FC Dynamo Odesa is an amateur association football team from Odesa. It is widely believed that the club along with Pishchevik were predecessors of FC Chornomorets Odesa.

==Overview==
The club was established in 1926 based on local team Sparta Odesa that was created few years earlier in 1923.

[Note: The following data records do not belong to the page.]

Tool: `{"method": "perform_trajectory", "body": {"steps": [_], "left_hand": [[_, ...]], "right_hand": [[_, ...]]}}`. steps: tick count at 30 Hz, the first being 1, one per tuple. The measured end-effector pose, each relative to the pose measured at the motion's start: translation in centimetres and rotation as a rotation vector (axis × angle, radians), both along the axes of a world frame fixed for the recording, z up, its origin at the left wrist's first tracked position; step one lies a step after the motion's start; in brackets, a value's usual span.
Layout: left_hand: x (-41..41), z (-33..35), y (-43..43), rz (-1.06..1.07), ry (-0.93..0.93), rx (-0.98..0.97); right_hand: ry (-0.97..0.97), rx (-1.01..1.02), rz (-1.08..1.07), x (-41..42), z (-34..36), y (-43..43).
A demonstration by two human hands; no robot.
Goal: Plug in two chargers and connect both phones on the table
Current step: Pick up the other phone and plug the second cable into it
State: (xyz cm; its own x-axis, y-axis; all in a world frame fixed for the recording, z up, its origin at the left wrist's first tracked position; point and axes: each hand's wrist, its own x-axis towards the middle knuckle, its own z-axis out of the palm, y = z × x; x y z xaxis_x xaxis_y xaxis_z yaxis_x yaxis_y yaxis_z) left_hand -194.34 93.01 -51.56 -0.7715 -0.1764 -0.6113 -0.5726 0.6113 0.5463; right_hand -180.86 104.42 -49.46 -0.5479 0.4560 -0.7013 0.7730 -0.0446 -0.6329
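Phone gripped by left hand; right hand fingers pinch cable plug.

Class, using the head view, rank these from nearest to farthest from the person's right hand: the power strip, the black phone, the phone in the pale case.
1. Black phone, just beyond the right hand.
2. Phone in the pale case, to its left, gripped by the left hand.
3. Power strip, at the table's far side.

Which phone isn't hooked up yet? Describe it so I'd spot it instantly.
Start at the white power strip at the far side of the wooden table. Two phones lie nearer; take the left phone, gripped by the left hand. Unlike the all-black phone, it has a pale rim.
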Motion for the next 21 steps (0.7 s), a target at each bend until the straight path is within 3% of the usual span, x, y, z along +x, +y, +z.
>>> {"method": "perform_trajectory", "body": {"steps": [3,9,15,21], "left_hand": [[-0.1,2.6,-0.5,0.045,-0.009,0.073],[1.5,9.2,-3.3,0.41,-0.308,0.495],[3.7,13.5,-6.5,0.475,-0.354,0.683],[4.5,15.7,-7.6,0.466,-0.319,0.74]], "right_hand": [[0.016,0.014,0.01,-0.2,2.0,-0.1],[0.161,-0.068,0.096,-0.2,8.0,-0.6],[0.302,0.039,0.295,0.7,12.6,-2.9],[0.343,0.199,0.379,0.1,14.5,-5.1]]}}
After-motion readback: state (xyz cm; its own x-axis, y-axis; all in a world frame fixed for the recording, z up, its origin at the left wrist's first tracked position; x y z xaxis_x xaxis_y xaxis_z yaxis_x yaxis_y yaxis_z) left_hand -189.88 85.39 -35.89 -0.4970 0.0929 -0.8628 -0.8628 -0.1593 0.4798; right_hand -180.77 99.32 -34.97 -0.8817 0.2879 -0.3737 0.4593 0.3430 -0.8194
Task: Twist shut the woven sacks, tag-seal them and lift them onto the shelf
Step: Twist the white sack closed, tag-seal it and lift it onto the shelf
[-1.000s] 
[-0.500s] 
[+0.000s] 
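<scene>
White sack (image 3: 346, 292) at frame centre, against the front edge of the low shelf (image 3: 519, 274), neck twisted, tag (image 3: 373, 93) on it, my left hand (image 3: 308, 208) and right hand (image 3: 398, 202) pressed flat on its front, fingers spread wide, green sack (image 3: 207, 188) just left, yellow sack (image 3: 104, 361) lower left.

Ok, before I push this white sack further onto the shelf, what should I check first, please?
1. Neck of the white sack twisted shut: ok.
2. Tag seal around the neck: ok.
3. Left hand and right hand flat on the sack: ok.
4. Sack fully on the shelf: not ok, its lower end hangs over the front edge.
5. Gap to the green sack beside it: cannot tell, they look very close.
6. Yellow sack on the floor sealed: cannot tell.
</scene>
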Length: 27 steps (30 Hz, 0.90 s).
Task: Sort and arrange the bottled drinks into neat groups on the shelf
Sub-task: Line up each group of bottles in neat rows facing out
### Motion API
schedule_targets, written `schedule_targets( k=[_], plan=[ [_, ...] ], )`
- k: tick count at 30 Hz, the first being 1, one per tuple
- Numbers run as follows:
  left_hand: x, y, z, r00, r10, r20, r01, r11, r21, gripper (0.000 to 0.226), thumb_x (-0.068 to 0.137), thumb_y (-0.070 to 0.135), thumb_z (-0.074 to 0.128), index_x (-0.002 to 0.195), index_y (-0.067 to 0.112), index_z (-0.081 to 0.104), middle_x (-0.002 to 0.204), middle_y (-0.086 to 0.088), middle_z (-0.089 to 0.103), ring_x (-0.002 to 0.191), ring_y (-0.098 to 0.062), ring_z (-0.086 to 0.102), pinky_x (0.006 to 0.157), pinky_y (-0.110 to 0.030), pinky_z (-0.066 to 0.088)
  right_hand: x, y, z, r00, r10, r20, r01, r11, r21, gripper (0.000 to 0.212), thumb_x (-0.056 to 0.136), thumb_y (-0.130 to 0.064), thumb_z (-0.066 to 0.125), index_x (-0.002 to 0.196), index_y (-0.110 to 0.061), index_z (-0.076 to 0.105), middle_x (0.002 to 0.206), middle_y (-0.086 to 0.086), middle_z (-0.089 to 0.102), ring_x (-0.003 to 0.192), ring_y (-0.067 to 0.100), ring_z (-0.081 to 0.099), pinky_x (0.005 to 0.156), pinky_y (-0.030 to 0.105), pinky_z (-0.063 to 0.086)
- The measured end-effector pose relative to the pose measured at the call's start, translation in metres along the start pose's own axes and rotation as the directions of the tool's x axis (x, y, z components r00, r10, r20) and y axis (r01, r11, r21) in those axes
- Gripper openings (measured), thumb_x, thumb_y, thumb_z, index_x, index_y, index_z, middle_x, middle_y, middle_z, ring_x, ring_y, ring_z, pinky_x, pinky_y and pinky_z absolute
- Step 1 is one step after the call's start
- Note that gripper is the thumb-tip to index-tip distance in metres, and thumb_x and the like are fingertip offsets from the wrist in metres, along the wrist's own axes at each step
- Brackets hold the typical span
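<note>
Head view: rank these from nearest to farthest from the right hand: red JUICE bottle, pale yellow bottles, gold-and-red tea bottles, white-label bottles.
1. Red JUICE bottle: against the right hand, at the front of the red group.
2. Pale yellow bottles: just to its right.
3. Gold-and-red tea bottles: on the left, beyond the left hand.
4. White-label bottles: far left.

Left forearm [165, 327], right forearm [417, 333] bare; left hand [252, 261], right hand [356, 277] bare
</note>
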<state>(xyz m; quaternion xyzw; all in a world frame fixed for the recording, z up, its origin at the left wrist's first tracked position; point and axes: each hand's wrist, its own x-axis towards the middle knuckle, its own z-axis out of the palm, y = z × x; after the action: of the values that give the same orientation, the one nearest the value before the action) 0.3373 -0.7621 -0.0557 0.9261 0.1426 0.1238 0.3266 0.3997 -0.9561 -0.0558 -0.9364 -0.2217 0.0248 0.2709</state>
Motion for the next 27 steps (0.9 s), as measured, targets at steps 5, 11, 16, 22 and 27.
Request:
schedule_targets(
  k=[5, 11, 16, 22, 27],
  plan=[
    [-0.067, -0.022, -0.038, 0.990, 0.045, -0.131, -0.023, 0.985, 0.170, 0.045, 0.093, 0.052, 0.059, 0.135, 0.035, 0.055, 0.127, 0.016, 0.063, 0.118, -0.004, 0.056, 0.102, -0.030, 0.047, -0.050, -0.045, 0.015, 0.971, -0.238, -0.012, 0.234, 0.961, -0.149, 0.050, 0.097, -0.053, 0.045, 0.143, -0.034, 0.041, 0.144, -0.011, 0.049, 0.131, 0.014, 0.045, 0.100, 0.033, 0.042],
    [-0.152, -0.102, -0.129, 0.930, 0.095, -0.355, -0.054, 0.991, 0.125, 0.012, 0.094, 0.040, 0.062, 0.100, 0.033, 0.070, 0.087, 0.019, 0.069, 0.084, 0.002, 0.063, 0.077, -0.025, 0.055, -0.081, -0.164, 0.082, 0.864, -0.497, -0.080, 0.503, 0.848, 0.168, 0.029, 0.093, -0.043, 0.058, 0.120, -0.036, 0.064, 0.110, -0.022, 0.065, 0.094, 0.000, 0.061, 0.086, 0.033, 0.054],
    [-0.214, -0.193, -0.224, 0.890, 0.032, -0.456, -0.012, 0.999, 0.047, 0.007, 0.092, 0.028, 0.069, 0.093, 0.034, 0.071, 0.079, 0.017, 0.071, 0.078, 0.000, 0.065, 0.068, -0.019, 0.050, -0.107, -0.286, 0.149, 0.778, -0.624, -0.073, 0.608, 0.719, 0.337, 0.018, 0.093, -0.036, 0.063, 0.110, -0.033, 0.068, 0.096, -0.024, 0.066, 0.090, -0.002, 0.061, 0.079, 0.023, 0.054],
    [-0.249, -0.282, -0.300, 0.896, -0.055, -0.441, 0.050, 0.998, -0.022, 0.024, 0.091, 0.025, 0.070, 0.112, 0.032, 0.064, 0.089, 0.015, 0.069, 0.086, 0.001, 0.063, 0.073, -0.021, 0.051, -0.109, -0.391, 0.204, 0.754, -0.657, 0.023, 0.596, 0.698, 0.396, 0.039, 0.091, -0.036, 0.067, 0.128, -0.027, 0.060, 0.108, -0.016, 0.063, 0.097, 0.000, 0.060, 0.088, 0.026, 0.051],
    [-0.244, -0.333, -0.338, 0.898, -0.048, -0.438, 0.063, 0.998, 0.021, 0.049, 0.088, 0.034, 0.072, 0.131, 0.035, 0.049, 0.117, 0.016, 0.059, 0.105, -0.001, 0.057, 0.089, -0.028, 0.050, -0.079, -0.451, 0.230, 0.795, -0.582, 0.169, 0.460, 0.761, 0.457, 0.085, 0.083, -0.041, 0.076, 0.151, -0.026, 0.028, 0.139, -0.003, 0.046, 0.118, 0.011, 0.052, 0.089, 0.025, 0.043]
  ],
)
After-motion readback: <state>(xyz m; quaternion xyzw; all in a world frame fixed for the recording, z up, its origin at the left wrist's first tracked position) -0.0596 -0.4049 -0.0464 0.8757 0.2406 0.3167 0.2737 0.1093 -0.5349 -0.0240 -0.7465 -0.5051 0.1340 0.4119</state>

For couple of seasons in 1938–1939 the team was member of the Soviet football championship Group A, the Soviet league's top tier.

In 1940 the Dynamo Odesa football team was dissolved and its players joined Pishchevik sports society that was recently promoted to the Soviet football championship Group B, the Soviet second tier, from the Ukrainian republican competitions.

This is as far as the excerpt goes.